• What to do: Below are entries; copy exactly the lines from the one with "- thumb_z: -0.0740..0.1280" through the one with "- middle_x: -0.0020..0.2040", both included, and leave out the rest.

/---

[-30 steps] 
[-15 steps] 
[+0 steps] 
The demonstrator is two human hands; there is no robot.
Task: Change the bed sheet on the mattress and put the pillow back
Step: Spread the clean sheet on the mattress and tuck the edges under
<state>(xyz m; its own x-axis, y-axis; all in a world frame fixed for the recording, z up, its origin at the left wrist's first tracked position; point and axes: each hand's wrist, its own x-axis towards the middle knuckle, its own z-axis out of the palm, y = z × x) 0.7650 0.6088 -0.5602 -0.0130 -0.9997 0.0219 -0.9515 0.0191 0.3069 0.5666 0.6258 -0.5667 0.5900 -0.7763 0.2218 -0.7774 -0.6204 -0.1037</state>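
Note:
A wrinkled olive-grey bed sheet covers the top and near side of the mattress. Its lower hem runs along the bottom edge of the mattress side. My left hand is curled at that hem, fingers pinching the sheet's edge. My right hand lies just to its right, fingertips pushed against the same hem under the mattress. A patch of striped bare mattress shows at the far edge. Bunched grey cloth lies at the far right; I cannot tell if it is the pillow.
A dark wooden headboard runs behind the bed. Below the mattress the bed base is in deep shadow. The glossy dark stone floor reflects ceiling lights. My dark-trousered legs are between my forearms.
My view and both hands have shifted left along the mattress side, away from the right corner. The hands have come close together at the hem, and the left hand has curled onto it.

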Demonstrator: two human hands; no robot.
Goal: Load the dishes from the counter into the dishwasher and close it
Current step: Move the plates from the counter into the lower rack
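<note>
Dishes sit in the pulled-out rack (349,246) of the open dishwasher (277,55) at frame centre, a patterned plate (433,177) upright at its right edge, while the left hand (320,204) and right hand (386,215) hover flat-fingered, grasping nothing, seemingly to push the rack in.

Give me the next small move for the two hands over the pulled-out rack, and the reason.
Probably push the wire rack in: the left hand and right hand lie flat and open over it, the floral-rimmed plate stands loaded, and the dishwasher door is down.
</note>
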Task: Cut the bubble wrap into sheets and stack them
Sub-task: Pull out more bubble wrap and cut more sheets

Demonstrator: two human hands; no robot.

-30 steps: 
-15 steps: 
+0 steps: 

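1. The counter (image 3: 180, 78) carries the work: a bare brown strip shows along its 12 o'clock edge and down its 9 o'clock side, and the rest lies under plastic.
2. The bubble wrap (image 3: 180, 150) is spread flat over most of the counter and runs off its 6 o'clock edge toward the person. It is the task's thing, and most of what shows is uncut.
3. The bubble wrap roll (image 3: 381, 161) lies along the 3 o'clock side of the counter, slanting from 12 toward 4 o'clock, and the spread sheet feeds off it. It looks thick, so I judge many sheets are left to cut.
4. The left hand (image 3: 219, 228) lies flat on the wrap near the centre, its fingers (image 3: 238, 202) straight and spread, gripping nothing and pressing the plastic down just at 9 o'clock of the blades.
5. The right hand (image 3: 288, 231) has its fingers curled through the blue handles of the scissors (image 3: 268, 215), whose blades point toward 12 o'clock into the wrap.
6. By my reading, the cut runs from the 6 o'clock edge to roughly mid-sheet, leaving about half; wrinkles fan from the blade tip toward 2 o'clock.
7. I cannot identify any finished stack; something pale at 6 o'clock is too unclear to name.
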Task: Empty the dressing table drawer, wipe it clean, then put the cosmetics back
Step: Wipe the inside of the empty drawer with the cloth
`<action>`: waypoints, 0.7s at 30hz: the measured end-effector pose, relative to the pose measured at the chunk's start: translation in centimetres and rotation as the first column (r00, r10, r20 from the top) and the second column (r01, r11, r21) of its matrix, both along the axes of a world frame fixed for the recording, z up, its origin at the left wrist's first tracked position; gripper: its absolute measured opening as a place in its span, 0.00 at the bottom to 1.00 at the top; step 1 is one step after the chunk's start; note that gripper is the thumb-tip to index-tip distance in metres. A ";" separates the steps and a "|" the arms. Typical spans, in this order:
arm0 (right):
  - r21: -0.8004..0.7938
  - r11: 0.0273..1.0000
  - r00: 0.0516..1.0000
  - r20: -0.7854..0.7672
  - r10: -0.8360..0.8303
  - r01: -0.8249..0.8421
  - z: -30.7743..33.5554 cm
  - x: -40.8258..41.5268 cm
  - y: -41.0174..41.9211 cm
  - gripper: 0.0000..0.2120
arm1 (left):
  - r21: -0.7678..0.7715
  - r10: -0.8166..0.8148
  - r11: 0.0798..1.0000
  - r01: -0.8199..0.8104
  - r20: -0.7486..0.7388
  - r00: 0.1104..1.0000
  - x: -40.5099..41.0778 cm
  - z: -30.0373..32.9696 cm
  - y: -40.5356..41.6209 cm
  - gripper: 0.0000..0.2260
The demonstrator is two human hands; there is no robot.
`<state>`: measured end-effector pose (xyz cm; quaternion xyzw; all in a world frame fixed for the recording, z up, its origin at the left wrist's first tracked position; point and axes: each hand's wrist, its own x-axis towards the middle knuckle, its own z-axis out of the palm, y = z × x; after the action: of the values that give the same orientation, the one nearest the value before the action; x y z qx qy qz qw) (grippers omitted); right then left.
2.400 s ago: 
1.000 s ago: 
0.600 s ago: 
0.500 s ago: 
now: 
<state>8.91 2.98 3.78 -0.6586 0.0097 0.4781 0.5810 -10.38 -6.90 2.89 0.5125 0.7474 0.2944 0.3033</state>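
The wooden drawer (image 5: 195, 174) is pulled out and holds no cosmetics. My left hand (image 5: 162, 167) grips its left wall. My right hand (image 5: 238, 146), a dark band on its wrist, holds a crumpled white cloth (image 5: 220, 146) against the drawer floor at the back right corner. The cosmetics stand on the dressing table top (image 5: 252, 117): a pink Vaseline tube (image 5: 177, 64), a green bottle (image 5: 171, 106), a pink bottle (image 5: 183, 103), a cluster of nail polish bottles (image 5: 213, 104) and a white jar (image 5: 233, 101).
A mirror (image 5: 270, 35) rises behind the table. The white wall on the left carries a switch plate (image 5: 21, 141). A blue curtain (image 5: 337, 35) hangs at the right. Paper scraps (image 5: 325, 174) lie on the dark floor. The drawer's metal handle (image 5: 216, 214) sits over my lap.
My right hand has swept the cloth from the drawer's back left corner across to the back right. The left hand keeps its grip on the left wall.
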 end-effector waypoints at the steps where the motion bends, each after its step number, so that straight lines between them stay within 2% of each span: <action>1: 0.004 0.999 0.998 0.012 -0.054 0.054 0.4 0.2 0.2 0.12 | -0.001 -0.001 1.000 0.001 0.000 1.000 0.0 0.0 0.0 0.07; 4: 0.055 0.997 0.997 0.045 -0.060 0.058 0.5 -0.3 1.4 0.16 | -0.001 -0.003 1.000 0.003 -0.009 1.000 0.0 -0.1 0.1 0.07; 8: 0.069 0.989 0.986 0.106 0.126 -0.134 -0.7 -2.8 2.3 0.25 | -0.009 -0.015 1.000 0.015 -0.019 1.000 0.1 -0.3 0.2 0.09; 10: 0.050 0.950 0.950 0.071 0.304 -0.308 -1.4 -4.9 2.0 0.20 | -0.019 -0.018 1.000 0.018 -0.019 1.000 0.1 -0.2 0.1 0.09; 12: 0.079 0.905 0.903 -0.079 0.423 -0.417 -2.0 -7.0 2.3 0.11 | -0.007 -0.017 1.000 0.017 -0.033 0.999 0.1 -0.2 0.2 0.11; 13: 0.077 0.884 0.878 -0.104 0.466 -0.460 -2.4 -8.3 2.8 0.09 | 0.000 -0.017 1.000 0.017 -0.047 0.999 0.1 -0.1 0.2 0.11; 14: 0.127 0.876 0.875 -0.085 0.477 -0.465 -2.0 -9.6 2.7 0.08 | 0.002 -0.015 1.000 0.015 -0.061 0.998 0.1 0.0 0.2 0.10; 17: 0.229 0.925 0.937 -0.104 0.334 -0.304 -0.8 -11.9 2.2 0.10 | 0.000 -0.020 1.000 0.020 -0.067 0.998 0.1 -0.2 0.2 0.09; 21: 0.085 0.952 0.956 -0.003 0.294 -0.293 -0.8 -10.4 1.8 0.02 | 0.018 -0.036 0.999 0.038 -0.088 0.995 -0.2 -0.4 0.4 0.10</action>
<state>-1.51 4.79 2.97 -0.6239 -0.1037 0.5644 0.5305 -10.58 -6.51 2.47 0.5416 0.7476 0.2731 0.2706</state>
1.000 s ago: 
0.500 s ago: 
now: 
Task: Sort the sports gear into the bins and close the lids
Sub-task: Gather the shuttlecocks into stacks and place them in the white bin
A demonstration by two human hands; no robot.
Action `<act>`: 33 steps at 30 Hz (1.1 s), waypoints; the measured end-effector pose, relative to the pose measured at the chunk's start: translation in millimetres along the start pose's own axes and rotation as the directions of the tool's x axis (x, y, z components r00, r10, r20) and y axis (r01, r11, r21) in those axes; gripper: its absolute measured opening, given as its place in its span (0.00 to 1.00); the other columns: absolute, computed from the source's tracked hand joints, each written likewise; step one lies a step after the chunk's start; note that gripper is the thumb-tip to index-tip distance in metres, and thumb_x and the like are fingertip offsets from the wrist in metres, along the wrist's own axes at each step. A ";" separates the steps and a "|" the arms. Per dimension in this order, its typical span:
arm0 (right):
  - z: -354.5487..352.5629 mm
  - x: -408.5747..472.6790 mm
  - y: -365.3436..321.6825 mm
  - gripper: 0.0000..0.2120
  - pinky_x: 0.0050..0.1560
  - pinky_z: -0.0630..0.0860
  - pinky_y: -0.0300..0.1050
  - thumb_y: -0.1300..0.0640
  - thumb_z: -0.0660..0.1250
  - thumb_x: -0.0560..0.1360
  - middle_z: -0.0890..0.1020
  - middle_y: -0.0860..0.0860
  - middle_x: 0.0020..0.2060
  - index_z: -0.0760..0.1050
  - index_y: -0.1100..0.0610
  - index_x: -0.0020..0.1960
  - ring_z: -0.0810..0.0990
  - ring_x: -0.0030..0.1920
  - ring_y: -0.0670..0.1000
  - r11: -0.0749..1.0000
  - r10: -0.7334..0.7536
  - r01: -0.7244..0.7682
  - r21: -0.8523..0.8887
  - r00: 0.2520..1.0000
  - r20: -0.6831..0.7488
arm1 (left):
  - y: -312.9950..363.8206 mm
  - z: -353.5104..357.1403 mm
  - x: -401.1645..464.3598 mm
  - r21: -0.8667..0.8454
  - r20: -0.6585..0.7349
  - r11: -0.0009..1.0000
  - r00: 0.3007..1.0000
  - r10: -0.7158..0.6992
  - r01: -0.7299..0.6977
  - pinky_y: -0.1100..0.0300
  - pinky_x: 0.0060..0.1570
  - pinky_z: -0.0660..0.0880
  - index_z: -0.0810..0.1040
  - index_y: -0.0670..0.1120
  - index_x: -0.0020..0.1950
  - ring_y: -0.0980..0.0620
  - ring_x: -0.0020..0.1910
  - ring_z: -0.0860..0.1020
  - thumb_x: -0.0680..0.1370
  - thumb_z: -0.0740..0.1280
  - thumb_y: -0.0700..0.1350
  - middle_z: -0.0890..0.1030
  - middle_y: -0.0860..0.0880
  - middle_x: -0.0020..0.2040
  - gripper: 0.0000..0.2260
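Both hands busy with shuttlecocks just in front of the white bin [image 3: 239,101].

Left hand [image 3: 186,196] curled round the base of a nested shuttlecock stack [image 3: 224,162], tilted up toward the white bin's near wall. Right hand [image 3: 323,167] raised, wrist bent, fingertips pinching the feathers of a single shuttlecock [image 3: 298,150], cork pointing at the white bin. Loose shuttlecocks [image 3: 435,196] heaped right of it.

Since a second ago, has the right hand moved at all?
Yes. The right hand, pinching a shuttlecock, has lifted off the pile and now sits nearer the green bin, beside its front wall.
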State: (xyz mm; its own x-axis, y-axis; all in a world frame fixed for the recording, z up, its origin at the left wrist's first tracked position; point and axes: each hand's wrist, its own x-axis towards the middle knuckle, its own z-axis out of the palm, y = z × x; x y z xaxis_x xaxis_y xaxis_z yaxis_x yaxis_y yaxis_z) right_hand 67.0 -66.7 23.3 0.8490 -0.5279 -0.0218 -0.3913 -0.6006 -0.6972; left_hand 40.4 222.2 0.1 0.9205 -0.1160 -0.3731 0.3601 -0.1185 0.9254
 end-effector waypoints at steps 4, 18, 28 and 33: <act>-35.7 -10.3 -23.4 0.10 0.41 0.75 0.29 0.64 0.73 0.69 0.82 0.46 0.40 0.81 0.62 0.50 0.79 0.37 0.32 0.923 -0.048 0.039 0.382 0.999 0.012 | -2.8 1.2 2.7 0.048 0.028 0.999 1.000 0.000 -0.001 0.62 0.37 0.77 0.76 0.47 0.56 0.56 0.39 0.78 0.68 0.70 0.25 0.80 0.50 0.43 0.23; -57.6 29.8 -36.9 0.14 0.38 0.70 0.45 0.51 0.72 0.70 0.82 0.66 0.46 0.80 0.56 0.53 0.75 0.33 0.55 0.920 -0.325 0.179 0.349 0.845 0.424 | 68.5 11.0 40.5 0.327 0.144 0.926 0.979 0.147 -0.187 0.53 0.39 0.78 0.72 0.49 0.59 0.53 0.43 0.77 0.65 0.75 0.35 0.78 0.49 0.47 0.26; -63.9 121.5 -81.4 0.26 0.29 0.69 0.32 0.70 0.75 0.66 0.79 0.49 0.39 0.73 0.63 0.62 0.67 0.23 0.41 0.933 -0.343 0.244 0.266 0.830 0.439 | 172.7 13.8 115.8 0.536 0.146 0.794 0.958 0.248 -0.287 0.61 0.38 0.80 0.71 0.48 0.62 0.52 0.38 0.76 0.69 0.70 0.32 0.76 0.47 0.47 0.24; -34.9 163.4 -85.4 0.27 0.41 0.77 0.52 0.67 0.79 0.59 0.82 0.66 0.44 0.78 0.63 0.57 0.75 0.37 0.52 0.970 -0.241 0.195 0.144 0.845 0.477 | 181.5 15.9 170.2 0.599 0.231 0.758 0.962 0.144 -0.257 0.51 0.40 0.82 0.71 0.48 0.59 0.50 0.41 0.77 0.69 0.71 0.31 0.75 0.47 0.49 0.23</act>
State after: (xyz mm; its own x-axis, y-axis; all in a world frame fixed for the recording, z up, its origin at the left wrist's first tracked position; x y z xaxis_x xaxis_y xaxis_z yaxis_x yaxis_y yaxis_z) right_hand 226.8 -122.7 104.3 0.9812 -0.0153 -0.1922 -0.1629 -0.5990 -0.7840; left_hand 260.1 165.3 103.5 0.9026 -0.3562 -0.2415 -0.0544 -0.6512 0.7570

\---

• Answer box:
  - thumb_z: -0.0740..0.1280
  - thumb_y: -0.0700..0.1350
  - middle_z: -0.0890..0.1030
  - middle_y: -0.0860..0.0880
  - middle_x: -0.0020..0.2040

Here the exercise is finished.